I did not expect such a response, George, and I appreciate it. I would never have guessed the author of this reply was lurking inside the author of the original comment, but we're complicated and surprising creatures.
That goes for me, too. I wrote a vulnerable piece about a relationship failure and my slow painful realization of why it failed, but I have my sharp edges. I could have ignored your comment but I put on my professor/prosecuting attorney hat and went at it. I probably wouldn't characterize myself as offended but indignant. You misread and trivialized my writing, and for some reason, I chose not to shrug it off. I don't feel the need to be the reading police on Medium, but sometimes, I admit, I put on the badge and uniform, and I put them on with you.

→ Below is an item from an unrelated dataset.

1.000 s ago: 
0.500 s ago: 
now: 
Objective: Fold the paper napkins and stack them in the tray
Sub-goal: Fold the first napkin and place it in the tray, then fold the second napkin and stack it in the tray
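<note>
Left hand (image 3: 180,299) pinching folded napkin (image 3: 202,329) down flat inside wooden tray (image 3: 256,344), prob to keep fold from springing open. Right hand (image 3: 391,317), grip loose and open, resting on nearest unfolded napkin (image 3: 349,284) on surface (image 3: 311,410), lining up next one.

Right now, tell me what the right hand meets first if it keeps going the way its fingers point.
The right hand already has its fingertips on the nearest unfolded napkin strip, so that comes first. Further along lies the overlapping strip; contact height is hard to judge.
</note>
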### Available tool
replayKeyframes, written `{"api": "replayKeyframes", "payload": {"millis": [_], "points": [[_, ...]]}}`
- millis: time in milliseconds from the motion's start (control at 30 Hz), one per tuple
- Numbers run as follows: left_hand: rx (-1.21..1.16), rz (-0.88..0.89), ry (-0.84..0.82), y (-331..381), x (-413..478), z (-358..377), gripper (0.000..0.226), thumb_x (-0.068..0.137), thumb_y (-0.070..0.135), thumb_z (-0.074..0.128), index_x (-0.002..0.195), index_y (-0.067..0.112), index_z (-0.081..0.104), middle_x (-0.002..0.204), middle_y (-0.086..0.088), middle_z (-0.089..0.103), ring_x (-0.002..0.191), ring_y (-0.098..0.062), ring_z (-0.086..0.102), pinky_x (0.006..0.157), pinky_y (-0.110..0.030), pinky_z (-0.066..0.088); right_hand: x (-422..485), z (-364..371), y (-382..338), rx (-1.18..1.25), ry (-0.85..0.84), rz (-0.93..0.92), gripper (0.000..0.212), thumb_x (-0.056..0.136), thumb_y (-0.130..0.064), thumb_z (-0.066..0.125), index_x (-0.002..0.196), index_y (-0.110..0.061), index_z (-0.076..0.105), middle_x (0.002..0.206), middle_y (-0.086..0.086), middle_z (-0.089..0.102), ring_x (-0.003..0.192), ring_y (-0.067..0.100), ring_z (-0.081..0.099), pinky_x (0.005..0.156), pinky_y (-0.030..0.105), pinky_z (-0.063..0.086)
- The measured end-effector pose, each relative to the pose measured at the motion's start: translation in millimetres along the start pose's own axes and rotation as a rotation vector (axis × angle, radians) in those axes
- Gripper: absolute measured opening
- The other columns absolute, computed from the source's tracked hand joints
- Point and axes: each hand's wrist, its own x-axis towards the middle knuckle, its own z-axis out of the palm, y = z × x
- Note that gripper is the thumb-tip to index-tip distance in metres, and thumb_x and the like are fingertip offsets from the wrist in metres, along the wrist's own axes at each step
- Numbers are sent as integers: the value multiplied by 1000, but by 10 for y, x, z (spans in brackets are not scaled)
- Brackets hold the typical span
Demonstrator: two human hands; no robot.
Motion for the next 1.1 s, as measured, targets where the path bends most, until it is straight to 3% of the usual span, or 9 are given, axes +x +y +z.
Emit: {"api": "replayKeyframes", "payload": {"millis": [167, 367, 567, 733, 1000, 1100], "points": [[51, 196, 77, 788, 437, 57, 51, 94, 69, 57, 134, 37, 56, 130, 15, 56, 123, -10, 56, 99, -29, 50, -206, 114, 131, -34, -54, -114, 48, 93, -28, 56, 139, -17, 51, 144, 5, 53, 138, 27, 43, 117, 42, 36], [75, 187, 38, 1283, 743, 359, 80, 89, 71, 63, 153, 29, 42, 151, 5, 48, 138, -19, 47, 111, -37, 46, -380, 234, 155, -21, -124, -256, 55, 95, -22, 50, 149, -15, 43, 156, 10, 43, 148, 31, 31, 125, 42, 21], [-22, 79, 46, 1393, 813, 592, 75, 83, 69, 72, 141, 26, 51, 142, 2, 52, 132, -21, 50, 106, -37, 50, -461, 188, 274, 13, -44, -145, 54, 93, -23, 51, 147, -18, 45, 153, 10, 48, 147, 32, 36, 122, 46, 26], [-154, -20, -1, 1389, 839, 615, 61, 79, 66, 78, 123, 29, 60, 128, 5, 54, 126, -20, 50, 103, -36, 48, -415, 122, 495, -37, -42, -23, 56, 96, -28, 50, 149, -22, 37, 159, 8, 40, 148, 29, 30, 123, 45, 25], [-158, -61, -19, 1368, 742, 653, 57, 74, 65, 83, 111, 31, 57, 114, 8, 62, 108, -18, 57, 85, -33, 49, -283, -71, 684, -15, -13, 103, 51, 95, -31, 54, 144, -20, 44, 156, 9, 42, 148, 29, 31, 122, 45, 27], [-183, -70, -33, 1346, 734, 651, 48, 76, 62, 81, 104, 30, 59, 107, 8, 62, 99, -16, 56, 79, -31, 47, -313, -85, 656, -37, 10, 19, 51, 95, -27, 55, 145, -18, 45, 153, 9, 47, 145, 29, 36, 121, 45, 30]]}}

I'll disagree with you on one final point: the comments are not for your "experiences." At least, not ideally. They are for engagement. If you do not engage with the piece, don't comment. You can disagree with the piece, because disagreement is a form of engagement. But there's no point in saying, "I didn't like this" unless you're going to articulate something in the piece that you find wrong-headed or misleading or false. If the piece didn't grab you, do what everyone else does: move on.
Another surprise: you've been on Medium five years, and you've written no stories, have 6 followers, and follow 12? I didn't think Medium had such casual participants. I follow three of those you follow and read two others regularly, and they all write deeply personal and reflective essays and poetry, which makes your comment on my piece all the stranger to me. Mysteries abound.
Glad our exchange went the way it did. All best to you, and happy 2025, my friend.